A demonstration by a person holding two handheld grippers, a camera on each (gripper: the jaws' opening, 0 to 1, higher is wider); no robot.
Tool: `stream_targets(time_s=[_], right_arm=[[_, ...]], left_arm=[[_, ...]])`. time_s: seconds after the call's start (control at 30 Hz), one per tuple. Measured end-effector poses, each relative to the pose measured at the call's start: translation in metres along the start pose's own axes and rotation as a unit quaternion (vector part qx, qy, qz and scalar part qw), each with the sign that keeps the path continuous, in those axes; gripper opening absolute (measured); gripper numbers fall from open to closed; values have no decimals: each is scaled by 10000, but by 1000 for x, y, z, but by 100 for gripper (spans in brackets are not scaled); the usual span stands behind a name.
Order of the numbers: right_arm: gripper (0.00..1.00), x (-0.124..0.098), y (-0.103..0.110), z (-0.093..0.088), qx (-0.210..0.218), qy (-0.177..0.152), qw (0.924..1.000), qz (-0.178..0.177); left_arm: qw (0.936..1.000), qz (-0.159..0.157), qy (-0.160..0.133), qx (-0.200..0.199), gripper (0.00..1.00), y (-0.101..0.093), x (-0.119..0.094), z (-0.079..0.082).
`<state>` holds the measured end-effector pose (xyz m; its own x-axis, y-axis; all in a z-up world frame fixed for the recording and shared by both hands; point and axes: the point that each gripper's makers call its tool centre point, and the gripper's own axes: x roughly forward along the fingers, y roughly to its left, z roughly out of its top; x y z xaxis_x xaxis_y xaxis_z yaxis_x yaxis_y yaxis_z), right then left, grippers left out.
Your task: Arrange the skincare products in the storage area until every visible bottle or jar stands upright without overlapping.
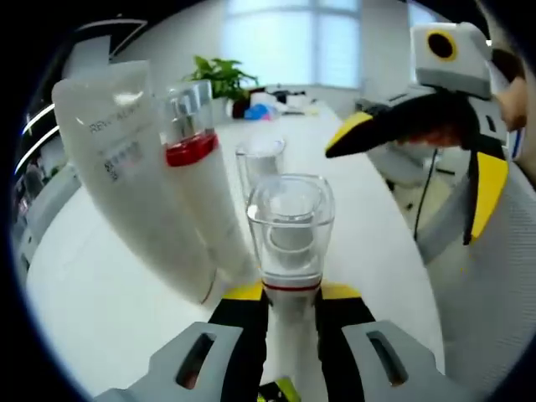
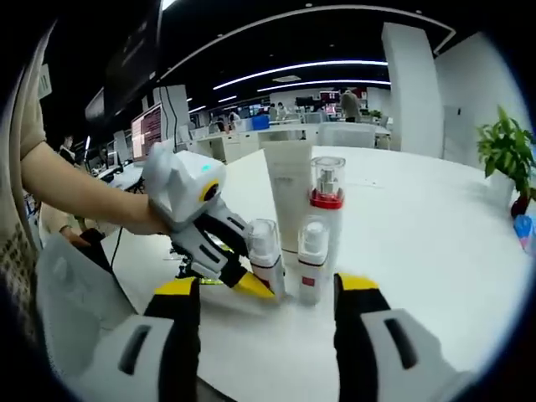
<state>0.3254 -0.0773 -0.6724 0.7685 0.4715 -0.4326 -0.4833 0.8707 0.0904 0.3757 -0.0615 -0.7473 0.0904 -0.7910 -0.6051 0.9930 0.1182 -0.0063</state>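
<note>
jaws of the left gripper (image 2: 251,280) clamp a small clear-capped bottle (image 1: 289,243) low on its body, beside the tall white tube (image 2: 289,197). right gripper (image 2: 268,322) jaws stand apart. bottle looks light, stiff and slick, so gripping low seems steadiest.

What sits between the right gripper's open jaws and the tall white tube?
In the right gripper view, a small clear-capped bottle stands between the right gripper and the tall white tube.

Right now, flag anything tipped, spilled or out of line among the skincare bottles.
Nothing stands out. The white tube, the red-banded bottle and two small bottles all stand upright together on the white table; no spill shows.
</note>
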Motion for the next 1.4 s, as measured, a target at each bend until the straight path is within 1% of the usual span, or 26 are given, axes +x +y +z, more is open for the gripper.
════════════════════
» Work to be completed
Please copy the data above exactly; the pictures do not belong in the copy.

» Task response
A demonstration by a person holding two handheld grippers, a camera on each (gripper: the jaws' opening, 0 to 1, higher is wider); no robot.
Tool: `stream_targets(time_s=[_], right_arm=[[_, ...]], left_arm=[[_, ...]])`. time_s: seconds after the call's start (control at 30 Hz), one per tuple. Measured end-effector poses, each relative to the pose measured at the call's start: translation in metres along the start pose's own axes and rotation as a unit quaternion (vector part qx, qy, qz and scalar part qw), each with the sign that keeps the path continuous, in those axes; gripper opening absolute (measured); gripper numbers fall from open to closed; values have no decimals: each is scaled by 10000, but by 1000 for x, y, z, but by 100 for gripper (spans in brackets are not scaled); the usual span stands behind a name.
Order of the numbers: right_arm: gripper (0.00..1.00), x (-0.124..0.098), y (-0.103..0.110), z (-0.093..0.088), qx (-0.210..0.218), qy (-0.177..0.152), qw (0.924..1.000), qz (-0.178..0.177); left_arm: qw (0.936..1.000), qz (-0.159..0.157), qy (-0.160..0.133), qx (-0.200..0.199), gripper (0.00..1.00), y (-0.101..0.093), x (-0.119..0.094), z (-0.079..0.082).
`<state>` holds the measured end-effector pose (xyz m; its own x-axis, y-axis; all in a z-up world frame fixed for the recording and shared by both hands; point and axes: the point that each gripper's makers call its tool centre point, and the gripper's own axes: x roughly forward along the fingers, y roughly to its left, z roughly out of its top; x y z xaxis_x xaxis_y xaxis_z yaxis_x yaxis_y yaxis_z), right then left, grippers left out.
Your task: Arrange the skincare products in the storage area until every visible bottle or jar stands upright without overlapping.
<state>0.3254 -0.0773 -0.6724 0.7685 0.4715 -0.4326 -0.4833 0.8707 0.0904 0.3757 -0.0615 -0.7473 0.0904 -0.7910 -0.6051 0.9930 0.1182 -0.0063</state>
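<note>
jaws of the left gripper (image 2: 251,280) clamp a small clear-capped bottle (image 1: 289,243) low on its body, beside the tall white tube (image 2: 289,197). right gripper (image 2: 268,322) jaws stand apart. bottle looks light, stiff and slick, so gripping low seems steadiest.

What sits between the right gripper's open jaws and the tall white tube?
In the right gripper view, a small clear-capped bottle stands between the right gripper and the tall white tube.

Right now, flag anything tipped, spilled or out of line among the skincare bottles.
Nothing stands out. The white tube, the red-banded bottle and two small bottles all stand upright together on the white table; no spill shows.
</note>
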Motion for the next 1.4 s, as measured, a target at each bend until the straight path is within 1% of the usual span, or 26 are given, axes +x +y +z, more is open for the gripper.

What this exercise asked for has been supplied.